-------- Data segment --------

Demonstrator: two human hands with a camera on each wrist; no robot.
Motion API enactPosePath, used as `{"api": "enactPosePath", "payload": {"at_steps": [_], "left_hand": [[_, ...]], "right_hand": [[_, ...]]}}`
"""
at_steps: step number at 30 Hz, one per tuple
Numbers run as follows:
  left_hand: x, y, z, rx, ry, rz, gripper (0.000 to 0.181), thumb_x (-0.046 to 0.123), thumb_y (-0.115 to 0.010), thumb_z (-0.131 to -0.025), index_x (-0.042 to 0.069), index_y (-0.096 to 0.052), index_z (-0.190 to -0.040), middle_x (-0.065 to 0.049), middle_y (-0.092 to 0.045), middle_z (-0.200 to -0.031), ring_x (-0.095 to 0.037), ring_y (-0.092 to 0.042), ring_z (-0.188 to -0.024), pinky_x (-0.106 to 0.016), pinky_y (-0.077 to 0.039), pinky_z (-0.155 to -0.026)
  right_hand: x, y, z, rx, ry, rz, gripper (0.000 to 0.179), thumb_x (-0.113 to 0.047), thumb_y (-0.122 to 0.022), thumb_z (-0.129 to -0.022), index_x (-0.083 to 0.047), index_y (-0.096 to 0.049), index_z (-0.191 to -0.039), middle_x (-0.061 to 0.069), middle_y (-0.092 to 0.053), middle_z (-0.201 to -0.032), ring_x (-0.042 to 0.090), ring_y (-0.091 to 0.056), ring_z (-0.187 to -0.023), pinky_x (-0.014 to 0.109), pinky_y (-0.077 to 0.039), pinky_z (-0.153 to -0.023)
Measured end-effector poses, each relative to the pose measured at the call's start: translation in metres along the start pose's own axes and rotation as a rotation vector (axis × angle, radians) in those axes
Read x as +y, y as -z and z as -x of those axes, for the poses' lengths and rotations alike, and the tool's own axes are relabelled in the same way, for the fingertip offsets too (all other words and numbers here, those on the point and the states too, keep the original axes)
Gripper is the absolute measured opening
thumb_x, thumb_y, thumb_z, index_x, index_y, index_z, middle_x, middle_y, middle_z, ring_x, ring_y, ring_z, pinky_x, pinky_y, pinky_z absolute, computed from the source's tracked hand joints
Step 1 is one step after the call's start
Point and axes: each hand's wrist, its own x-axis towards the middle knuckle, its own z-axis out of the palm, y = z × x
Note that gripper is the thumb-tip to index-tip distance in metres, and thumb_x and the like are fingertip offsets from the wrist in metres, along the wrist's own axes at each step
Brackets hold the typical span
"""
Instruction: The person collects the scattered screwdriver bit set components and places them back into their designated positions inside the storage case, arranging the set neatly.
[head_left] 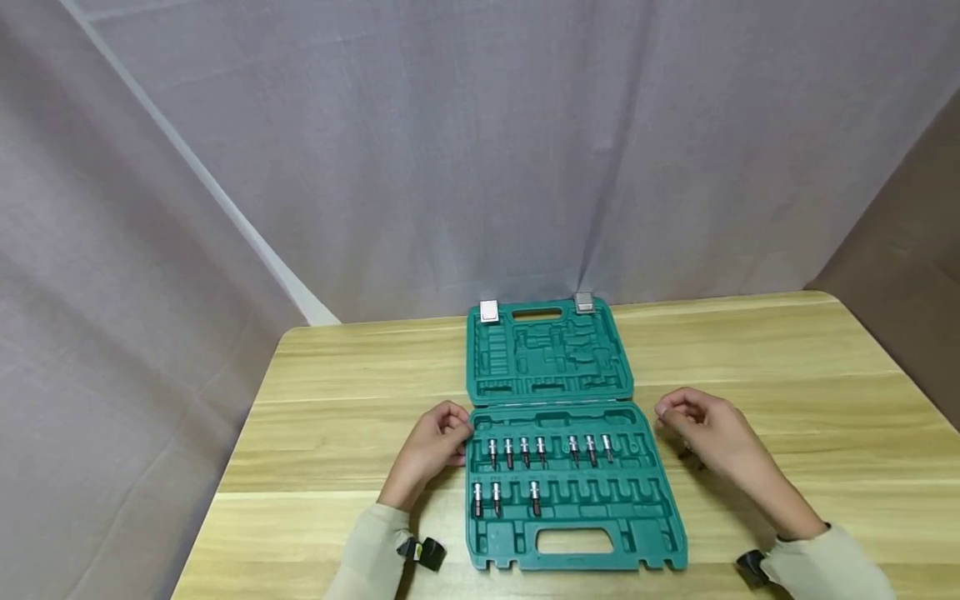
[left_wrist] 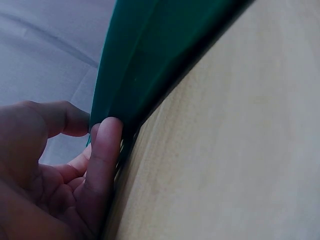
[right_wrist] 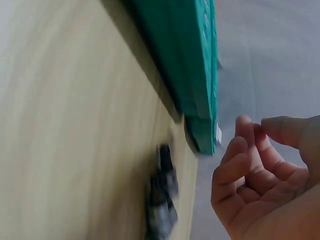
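A green plastic tool case (head_left: 551, 421) lies unfolded on the table, its lid side away from me. Several screwdriver bit sockets (head_left: 525, 450), silver with dark tips, sit in two rows of slots in the near half. My left hand (head_left: 435, 437) pinches the case's left edge near the hinge, thumb on the rim and a finger (left_wrist: 106, 145) against the side wall. Past the right edge, my right hand (head_left: 708, 425) hovers with loosely curled fingers and nothing visible between them. Below it lie loose bit sockets (right_wrist: 161, 205), blurred and partly hidden by the hand in the head view.
The wooden table (head_left: 345, 392) extends to both sides of the case. Grey cloth (head_left: 420, 167) hangs behind the table's back edge. Two metal latches, one at left (head_left: 489, 312) and one at right (head_left: 583, 302), stand at the lid's far edge. Straps with black devices sit at both wrists.
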Motion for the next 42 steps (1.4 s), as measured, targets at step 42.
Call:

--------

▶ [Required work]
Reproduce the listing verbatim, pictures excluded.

▶ [Reply to the exercise]
Demonstrator: two human hands with a camera on each wrist; no robot.
Motion API enactPosePath, used as `{"api": "enactPosePath", "payload": {"at_steps": [_], "left_hand": [[_, ...]], "right_hand": [[_, ...]]}}`
"""
at_steps: step number at 30 Hz, one per tuple
Numbers run as follows:
  left_hand: x, y, z, rx, ry, rz, gripper (0.000 to 0.181), thumb_x (-0.046 to 0.123), thumb_y (-0.115 to 0.010), thumb_z (-0.131 to -0.025), index_x (-0.042 to 0.069), index_y (-0.096 to 0.052), index_z (-0.190 to -0.040), middle_x (-0.065 to 0.049), middle_y (-0.092 to 0.045), middle_z (-0.200 to -0.031), ring_x (-0.095 to 0.037), ring_y (-0.092 to 0.042), ring_z (-0.188 to -0.024), pinky_x (-0.106 to 0.016), pinky_y (-0.077 to 0.039), pinky_z (-0.155 to -0.026)
  right_hand: x, y, z, rx, ry, rz, gripper (0.000 to 0.179), thumb_x (-0.113 to 0.047), thumb_y (-0.122 to 0.022), thumb_z (-0.129 to -0.022), index_x (-0.083 to 0.047), index_y (-0.096 to 0.049), index_z (-0.191 to -0.039), middle_x (-0.061 to 0.069), middle_y (-0.092 to 0.053), middle_z (-0.201 to -0.032), ring_x (-0.042 to 0.090), ring_y (-0.091 to 0.056), ring_z (-0.187 to -0.023), pinky_x (-0.014 to 0.109), pinky_y (-0.077 to 0.039), pinky_z (-0.153 to -0.023)
Measured end-effector poses, each relative to the pose measured at the call's start: translation in metres along the start pose's own axes and rotation as a rotation vector (axis × angle, radians) in those axes
Read x as +y, y as -z and z as -x of those axes, for the poses' lengths and rotations alike, and the tool's own axes are relabelled in the same way, for the fingertip offsets too (all other words and numbers here, those on the point and the states too, keep the original axes)
Gripper is the absolute measured opening
thumb_x, thumb_y, thumb_z, index_x, index_y, index_z, middle_x, middle_y, middle_z, ring_x, ring_y, ring_z, pinky_x, pinky_y, pinky_z absolute, computed from the source's tracked hand joints
Step 1 is one step after the call's start
Point and axes: each hand's wrist, its own x-axis towards the middle knuckle, its own z-axis out of the palm, y = z × x
Note that gripper is the thumb-tip to index-tip distance in metres, and thumb_x and the like are fingertip offsets from the wrist in metres, along the wrist's own axes at each step
Brackets hold the typical span
"""
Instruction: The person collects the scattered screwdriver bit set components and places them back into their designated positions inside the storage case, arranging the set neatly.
[head_left] 
[left_wrist] 
[right_wrist] 
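A green plastic tool case (head_left: 551, 421) lies unfolded on the table, its lid side away from me. Several screwdriver bit sockets (head_left: 525, 450), silver with dark tips, sit in two rows of slots in the near half. My left hand (head_left: 435, 437) pinches the case's left edge near the hinge, thumb on the rim and a finger (left_wrist: 106, 145) against the side wall. Past the right edge, my right hand (head_left: 708, 425) hovers with loosely curled fingers and nothing visible between them. Below it lie loose bit sockets (right_wrist: 161, 205), blurred and partly hidden by the hand in the head view.
The wooden table (head_left: 345, 392) extends to both sides of the case. Grey cloth (head_left: 420, 167) hangs behind the table's back edge. Two metal latches, one at left (head_left: 489, 312) and one at right (head_left: 583, 302), stand at the lid's far edge. Straps with black devices sit at both wrists.
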Motion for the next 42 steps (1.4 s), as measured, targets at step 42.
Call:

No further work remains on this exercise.